§ INSTRUCTIONS TO FOLLOW: Search the entries for the word "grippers" and pull out each line that has it.

§ RECORD EXTRACTS:

===

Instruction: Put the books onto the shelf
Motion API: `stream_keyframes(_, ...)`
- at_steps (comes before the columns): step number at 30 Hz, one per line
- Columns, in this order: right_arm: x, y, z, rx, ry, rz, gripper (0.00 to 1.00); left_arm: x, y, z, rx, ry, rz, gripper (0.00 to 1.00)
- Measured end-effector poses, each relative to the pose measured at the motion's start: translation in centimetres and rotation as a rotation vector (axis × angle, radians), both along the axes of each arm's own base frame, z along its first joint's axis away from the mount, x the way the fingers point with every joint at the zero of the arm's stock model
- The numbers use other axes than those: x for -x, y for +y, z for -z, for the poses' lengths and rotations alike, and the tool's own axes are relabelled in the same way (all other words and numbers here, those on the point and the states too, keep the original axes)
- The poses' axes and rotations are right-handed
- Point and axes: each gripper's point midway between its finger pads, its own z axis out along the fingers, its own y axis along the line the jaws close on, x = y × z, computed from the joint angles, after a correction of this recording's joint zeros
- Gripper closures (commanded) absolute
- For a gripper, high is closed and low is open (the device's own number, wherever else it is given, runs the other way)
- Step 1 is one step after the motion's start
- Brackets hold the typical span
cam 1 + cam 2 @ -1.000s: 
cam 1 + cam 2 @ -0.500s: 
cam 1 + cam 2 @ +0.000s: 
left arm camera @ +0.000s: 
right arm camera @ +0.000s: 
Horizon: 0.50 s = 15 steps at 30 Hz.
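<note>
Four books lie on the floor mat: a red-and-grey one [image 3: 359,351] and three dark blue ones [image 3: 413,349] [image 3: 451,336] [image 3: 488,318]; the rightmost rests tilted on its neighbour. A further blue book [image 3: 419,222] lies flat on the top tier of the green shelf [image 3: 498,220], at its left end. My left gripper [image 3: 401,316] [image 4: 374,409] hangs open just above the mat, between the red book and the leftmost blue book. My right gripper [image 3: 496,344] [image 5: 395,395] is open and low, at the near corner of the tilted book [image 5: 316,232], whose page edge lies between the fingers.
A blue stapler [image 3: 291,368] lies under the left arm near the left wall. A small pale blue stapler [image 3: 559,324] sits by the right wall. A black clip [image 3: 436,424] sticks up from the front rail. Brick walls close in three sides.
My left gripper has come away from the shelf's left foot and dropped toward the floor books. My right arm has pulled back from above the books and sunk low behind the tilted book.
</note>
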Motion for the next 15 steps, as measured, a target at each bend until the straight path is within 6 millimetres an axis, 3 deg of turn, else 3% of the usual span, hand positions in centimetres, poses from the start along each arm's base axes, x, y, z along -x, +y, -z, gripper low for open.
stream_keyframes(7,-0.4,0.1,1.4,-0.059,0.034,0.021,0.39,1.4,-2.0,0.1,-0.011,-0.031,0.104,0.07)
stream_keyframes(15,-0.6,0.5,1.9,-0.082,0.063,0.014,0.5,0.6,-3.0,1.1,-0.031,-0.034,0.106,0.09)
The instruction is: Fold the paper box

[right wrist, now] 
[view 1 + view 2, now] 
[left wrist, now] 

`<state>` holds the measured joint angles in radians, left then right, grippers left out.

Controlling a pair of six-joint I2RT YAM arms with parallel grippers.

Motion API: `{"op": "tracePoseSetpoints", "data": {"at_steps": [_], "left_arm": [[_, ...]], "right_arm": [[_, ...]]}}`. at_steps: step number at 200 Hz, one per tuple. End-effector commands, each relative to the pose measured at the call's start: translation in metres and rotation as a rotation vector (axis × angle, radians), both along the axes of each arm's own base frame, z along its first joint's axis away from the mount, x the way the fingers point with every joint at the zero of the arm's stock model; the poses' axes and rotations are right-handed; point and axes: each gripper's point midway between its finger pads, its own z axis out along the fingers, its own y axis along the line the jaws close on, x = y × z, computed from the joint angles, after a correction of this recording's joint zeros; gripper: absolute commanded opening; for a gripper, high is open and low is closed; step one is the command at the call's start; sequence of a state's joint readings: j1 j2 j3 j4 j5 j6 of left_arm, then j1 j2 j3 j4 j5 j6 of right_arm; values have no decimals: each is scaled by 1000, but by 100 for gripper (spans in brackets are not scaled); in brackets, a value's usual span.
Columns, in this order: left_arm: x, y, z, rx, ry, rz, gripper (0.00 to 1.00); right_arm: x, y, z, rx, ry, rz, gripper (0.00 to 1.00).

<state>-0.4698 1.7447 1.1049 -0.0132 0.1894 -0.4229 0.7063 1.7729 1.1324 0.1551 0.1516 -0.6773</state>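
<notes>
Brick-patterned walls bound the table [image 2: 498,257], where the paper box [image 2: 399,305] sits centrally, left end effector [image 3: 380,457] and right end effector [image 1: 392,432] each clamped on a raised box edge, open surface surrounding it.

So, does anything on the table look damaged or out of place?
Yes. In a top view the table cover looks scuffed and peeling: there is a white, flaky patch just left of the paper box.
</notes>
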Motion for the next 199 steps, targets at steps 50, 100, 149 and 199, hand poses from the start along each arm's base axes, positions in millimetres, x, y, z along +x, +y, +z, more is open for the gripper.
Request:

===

§ EXERCISE SOLUTION:
`<state>` holds the measured joint angles in radians, left then right, grippers left out.
Controlling a pair of six-joint I2RT YAM arms with parallel grippers.

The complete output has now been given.